🤖 AI Summary
Existing early-exit networks (EENs) suffer from inefficient exit design on resource-constrained devices, where energy efficiency and accuracy are difficult to balance. Method: We propose a hardware-aware multi-exit neural architecture search (NAS) framework that jointly models hardware constraints—e.g., multiply-accumulate operations (MACs)—into the search of exit branch structures.
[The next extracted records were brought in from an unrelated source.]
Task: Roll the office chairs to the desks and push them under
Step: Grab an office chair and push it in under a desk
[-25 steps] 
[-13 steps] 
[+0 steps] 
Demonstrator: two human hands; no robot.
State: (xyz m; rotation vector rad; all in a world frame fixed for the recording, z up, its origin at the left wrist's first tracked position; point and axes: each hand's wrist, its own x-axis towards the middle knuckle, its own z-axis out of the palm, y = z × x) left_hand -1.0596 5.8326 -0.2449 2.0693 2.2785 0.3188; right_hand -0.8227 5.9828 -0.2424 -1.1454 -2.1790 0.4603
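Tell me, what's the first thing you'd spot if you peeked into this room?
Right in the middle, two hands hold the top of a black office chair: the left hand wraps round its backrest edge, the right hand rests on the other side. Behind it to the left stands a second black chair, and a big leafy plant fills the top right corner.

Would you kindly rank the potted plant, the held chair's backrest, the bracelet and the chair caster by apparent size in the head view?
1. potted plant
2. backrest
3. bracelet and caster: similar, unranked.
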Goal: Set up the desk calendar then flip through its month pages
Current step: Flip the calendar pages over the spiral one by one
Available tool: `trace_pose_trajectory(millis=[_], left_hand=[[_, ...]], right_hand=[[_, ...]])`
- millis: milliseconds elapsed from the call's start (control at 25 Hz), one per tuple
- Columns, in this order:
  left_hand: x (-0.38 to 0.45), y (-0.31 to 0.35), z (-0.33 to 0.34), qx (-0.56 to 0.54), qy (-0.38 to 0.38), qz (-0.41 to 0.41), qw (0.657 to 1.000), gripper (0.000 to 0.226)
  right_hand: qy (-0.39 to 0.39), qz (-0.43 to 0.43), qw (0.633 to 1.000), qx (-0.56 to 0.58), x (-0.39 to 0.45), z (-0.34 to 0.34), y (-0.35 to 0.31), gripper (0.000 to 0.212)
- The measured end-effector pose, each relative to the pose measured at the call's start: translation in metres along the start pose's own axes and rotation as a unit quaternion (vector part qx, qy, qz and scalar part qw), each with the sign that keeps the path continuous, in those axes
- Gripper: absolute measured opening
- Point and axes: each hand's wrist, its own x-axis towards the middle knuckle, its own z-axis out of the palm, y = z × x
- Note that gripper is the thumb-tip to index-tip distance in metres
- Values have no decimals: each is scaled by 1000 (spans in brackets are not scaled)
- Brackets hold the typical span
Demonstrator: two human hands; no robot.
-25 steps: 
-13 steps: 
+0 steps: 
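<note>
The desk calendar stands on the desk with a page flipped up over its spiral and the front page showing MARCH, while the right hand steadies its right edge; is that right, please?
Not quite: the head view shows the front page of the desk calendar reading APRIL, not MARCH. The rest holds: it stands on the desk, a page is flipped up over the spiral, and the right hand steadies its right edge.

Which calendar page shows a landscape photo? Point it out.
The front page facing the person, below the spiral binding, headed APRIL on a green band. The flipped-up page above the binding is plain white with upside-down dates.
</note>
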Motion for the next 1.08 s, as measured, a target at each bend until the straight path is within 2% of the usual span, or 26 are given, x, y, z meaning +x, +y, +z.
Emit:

Our approach simultaneously optimizes exit placement, depth, layer types, and adaptive early-exit thresholds, supporting variable-depth and heterogeneous layer compositions while enabling dynamic multi-exit inference and co-optimization of thresholds. Results: Evaluated on CIFAR-10, CIFAR-100, and SVHN, our method achieves higher accuracy than state-of-the-art EENs at equal or lower average MACs, demonstrating the effectiveness and superiority of hardware-driven joint optimization of architecture and exit policy.
📝 Abstract
Early-exit networks are effective solutions for reducing the overall energy consumption and latency of deep learning models by adjusting computation based on the complexity of input data. By incorporating intermediate exit branches into the architecture, they provide less computation for simpler samples, which is particularly beneficial for resource-constrained devices where energy consumption is crucial. However, designing early-exit networks is a challenging and time-consuming process due to the need to balance efficiency and performance. Recent works have utilized Neural Architecture Search (NAS) to design more efficient early-exit networks, aiming to reduce average latency while improving model accuracy by determining the best positions and number of exit branches in the architecture. Another important factor affecting the efficiency and accuracy of early-exit networks is the depth and types of layers in the exit branches. In this paper, we use hardware-aware NAS to strengthen exit branches, considering both accuracy and efficiency during optimization. Our performance evaluation on the CIFAR-10, CIFAR-100, and SVHN datasets demonstrates that our proposed framework, which considers varying depths and layers for exit branches along with adaptive threshold tuning, designs early-exit networks that achieve higher accuracy with the same or lower average number of MACs compared to the state-of-the-art approaches.